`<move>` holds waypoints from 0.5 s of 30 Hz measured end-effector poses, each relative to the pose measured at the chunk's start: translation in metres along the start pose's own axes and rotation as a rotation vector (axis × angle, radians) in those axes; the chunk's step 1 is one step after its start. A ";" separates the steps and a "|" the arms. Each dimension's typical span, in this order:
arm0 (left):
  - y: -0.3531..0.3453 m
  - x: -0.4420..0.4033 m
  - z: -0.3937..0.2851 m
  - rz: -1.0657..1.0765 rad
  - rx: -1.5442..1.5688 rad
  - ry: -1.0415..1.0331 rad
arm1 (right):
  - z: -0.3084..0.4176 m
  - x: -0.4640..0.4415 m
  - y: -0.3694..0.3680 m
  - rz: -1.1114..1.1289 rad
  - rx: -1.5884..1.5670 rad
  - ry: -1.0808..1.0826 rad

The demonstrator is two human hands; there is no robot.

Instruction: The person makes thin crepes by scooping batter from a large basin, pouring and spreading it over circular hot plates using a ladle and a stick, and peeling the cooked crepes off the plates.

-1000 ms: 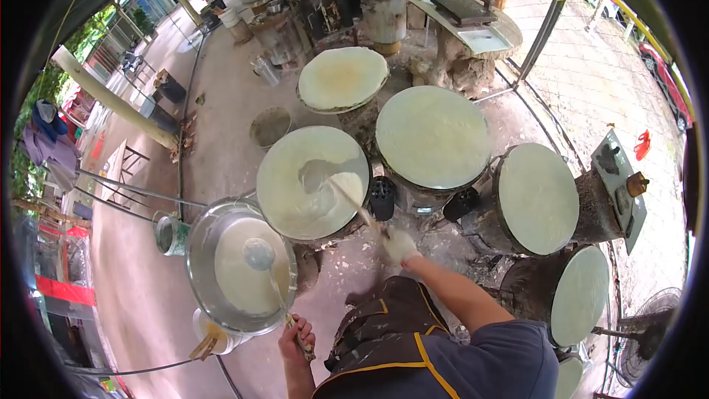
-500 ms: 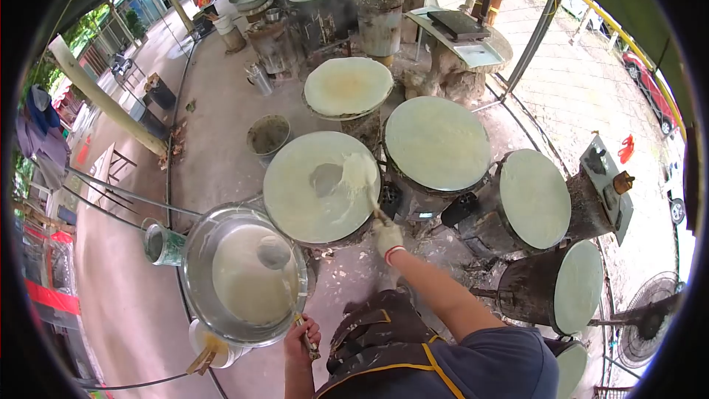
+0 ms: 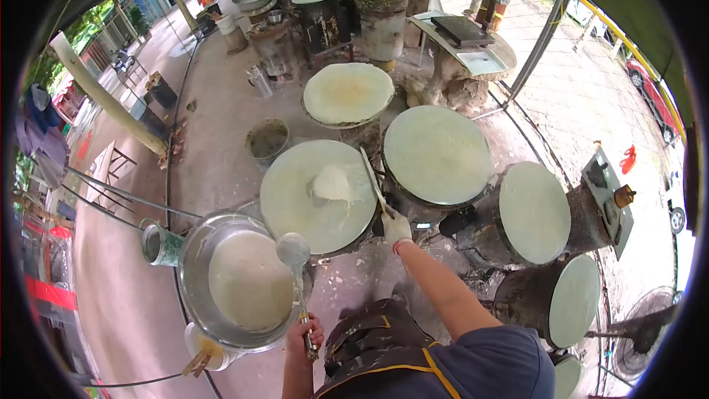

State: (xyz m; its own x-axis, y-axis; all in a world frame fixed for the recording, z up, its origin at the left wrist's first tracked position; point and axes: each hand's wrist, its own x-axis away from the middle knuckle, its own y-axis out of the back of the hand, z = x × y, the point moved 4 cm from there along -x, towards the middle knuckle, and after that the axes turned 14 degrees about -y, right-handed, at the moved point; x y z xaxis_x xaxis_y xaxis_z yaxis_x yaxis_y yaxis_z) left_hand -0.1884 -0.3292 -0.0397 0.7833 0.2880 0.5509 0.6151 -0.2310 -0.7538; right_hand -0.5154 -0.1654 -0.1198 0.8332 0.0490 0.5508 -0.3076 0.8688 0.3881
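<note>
My right hand [image 3: 396, 226] pinches the spreader [image 3: 373, 177] along the griddle [image 3: 292, 218] edge, probably clear of batter [image 3: 331, 182] left of it; my left hand [image 3: 304, 334] clenches the ladle [image 3: 293, 250], bowl ahead near the basin [image 3: 193, 281], maybe limiting drips.

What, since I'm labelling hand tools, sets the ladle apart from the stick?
The ladle ends in a round bowl; the stick is straight and narrow. The ladle is in the left hand, the stick in the right hand. The ladle is at the basin's edge, the stick at the edge of a round plate. Both are long.
</note>
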 end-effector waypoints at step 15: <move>-0.034 0.007 0.071 -0.187 -0.060 -0.029 | -0.009 -0.117 -0.047 0.556 0.138 0.428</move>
State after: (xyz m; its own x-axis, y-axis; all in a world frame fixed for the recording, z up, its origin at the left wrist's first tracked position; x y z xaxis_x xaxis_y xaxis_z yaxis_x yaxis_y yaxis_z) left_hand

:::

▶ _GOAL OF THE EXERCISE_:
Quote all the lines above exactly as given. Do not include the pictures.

▶ _WRITTEN SOLUTION_:
`<move>` holds waypoints from 0.5 s of 30 Hz measured end-effector poses, each relative to the pose measured at the chunk's start: translation in metres along the start pose's own axes and rotation as a rotation vector (axis × angle, radians) in those axes; the chunk's step 1 is one step after its start. A ";" separates the steps and a "|" the arms. Each dimension's typical span, in this order:
arm0 (left):
  - y: -0.3531..0.3453 m
  - x: -0.4420..0.4033 m
  - z: -0.3937..0.2851 m
  - rz: -1.0657..1.0765 rad
  - rx: -1.5442..1.5688 rad
  - ry: -1.0415..1.0331 rad
arm1 (right):
  - z: -0.3084..0.4176 m
  - x: -0.4640..0.4415 m
  - y: -0.3694..0.3680 m
  - rz: -1.1114..1.1289 rad
  - rx: -1.5884..1.5670 rad
  - ry: -1.0808..1.0826 rad

The demonstrator is two human hands; there is no robot.

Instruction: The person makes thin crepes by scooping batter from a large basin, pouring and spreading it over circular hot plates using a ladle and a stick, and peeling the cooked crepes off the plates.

-1000 ms: 
-500 ms: 
+0 ms: 

State: (xyz m; its own x-axis, y-axis; all in a world frame fixed for the recording, z up, its origin at the left wrist's first tracked position; point and axes: each hand's wrist, its own x-axis away from the middle knuckle, its own y-axis out of the back of the hand, z = x × y, the point moved 4 cm from there along -x, towards the middle knuckle, and after that the axes turned 14 degrees about -y, right-handed, at the moved point; x y z xaxis_x xaxis_y xaxis_z yaxis_x yaxis_y yaxis_z) left_hand -0.1884 -0.3292 -0.0397 0.7833 0.2880 0.5509 0.6151 -0.2310 -0.7538; right_hand -0.5154 -0.1654 -0.1198 0.8332 0.0490 0.5508 -0.3076 0.8688 0.3881
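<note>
My right hand [image 3: 396, 226] pinches the spreader [image 3: 373, 177] along the griddle [image 3: 292, 218] edge, probably clear of batter [image 3: 331, 182] left of it; my left hand [image 3: 304, 334] clenches the ladle [image 3: 293, 250], bowl ahead near the basin [image 3: 193, 281], maybe limiting drips.

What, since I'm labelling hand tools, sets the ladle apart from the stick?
The ladle ends in a round bowl; the stick is straight and narrow. The ladle is in the left hand, the stick in the right hand. The ladle is at the basin's edge, the stick at the edge of a round plate. Both are long.
</note>
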 end-effector waypoints at step 15: <move>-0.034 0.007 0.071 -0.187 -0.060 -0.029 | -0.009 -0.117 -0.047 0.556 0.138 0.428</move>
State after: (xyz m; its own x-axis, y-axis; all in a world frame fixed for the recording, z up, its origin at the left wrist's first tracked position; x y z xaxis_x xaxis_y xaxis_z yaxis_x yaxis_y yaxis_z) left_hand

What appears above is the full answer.